▶ _Requirement_
Within the entries below, find the portion that opens with the line containing "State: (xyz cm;" and closes with the line containing "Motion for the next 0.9". Retype that portion exactly and only.

### Records for the exercise

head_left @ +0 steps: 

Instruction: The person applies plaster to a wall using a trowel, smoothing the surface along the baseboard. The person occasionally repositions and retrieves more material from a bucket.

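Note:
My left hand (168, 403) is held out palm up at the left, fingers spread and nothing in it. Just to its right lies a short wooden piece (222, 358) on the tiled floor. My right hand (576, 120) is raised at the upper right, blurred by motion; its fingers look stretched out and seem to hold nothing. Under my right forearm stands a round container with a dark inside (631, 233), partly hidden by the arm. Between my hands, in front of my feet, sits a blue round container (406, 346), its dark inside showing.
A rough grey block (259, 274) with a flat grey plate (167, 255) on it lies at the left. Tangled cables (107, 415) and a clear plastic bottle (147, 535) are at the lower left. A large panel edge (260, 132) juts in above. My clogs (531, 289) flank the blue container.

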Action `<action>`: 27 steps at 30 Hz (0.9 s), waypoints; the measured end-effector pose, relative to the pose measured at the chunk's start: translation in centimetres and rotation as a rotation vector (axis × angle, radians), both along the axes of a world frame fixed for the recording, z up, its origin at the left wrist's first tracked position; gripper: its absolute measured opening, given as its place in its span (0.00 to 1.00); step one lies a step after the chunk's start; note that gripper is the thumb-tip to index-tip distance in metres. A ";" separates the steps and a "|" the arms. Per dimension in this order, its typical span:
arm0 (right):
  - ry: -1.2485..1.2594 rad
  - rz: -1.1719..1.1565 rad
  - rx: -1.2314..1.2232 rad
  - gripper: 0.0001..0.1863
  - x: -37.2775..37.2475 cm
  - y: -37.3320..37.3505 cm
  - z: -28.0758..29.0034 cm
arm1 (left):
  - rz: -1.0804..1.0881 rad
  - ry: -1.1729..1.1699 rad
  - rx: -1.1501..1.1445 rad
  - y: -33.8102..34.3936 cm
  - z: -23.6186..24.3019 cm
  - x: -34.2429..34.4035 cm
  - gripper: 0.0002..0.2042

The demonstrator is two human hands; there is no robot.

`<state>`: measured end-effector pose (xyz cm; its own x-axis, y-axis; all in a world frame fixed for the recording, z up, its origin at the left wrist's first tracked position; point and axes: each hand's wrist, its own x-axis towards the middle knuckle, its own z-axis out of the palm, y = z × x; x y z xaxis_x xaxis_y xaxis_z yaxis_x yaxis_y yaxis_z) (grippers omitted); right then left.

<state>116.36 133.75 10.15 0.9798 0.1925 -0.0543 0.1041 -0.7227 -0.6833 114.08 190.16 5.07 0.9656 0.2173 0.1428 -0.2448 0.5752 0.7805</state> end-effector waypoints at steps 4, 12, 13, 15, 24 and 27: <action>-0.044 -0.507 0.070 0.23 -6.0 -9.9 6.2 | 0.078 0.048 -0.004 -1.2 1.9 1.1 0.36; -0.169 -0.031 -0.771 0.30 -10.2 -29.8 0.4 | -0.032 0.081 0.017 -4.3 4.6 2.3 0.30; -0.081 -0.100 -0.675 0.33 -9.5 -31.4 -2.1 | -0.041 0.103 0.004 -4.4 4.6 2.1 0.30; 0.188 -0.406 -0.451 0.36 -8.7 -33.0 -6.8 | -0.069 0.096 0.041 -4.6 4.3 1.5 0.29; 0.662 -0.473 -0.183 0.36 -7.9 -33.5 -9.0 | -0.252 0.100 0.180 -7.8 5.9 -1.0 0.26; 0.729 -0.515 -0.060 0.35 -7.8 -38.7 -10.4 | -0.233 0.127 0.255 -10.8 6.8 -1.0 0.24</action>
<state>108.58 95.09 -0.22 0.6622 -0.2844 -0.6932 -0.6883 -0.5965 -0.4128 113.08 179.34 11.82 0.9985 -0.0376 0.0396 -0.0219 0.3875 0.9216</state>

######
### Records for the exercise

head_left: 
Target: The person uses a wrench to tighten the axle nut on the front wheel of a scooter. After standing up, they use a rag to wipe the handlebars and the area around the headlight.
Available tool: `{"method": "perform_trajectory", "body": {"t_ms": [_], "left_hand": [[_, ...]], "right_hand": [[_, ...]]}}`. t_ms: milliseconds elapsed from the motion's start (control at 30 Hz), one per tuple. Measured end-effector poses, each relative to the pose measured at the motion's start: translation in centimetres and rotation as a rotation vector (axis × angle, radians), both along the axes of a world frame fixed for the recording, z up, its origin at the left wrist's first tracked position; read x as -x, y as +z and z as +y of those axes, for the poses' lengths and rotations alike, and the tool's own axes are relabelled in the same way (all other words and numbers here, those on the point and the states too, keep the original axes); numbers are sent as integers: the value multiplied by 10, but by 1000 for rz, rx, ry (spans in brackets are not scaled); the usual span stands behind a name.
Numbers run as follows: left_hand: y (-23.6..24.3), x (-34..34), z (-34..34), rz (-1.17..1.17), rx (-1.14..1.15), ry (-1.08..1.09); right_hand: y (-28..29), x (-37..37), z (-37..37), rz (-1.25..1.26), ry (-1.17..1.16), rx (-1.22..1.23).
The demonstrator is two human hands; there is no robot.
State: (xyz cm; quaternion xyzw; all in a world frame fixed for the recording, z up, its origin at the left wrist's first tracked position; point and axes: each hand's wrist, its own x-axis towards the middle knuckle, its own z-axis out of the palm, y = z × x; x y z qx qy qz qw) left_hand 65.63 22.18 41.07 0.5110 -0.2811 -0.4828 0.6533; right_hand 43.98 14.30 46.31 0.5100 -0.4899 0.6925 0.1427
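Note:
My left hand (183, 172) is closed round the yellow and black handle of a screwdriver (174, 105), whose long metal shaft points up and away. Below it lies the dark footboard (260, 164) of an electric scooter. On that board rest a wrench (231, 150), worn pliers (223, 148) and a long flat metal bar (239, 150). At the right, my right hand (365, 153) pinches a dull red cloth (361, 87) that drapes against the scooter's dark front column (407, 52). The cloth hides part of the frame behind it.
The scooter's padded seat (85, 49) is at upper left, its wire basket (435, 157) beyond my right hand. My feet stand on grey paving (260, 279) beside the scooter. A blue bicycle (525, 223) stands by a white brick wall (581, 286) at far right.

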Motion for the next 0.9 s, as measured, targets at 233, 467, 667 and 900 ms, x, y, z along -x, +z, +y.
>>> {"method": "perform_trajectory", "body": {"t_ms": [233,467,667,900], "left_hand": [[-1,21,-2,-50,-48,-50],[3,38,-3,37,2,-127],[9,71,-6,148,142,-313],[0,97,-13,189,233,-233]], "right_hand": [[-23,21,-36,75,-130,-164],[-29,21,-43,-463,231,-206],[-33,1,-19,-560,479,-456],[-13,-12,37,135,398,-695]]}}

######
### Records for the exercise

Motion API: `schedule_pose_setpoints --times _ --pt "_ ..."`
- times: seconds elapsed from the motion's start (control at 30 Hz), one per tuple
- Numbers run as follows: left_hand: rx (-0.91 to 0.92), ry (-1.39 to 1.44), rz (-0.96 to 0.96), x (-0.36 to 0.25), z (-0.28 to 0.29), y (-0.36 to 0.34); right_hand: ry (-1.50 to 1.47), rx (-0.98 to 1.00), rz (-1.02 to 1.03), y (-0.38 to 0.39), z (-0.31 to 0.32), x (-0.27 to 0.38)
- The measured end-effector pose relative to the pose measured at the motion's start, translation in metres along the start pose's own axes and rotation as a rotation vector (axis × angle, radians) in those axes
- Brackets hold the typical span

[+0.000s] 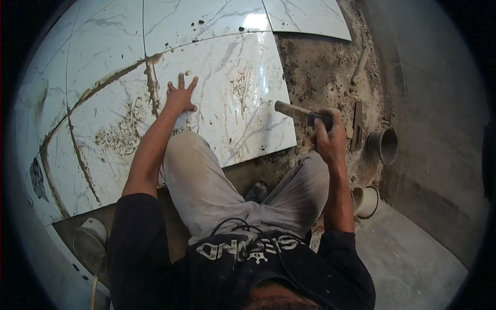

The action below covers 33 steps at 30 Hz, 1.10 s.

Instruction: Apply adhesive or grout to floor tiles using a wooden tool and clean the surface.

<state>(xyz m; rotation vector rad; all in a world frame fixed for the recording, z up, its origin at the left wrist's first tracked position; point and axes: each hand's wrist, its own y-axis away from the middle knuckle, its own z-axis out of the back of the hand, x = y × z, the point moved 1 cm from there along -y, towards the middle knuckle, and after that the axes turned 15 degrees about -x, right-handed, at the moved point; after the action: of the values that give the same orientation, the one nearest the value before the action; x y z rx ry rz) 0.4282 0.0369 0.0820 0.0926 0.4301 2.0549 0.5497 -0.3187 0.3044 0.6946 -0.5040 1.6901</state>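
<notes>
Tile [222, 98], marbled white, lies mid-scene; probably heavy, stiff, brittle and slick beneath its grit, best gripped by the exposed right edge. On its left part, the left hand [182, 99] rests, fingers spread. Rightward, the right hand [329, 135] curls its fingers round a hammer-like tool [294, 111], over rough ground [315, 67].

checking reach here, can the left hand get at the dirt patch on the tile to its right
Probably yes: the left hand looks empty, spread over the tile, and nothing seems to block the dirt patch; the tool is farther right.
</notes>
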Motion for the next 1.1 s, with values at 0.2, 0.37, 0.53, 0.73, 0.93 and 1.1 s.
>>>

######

▶ _Expected output_
State: (xyz cm; quaternion xyzw; all in a world frame fixed for the recording, z up, its origin at the left wrist's first tracked position; point and axes: each hand's wrist, its own x-axis towards the middle knuckle, its own z-axis out of the palm, y = z × x; x y z qx qy qz qw) left_hand 65.63 22.18 41.07 0.5110 -0.2811 -0.4828 0.6533; right_hand 43.98 14.30 46.31 0.5100 -0.4899 0.6925 0.1427
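Note:
My left hand (183, 172) is closed round the yellow and black handle of a screwdriver (174, 105), whose long metal shaft points up and away. Below it lies the dark footboard (260, 164) of an electric scooter. On that board rest a wrench (231, 150), worn pliers (223, 148) and a long flat metal bar (239, 150). At the right, my right hand (365, 153) pinches a dull red cloth (361, 87) that drapes against the scooter's dark front column (407, 52). The cloth hides part of the frame behind it.
The scooter's padded seat (85, 49) is at upper left, its wire basket (435, 157) beyond my right hand. My feet stand on grey paving (260, 279) beside the scooter. A blue bicycle (525, 223) stands by a white brick wall (581, 286) at far right.
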
Motion for the next 0.9 s, as measured, targets at 233, 467, 667 and 900 ms, x, y, z along -x, +z, +y.

The answer was written out completely.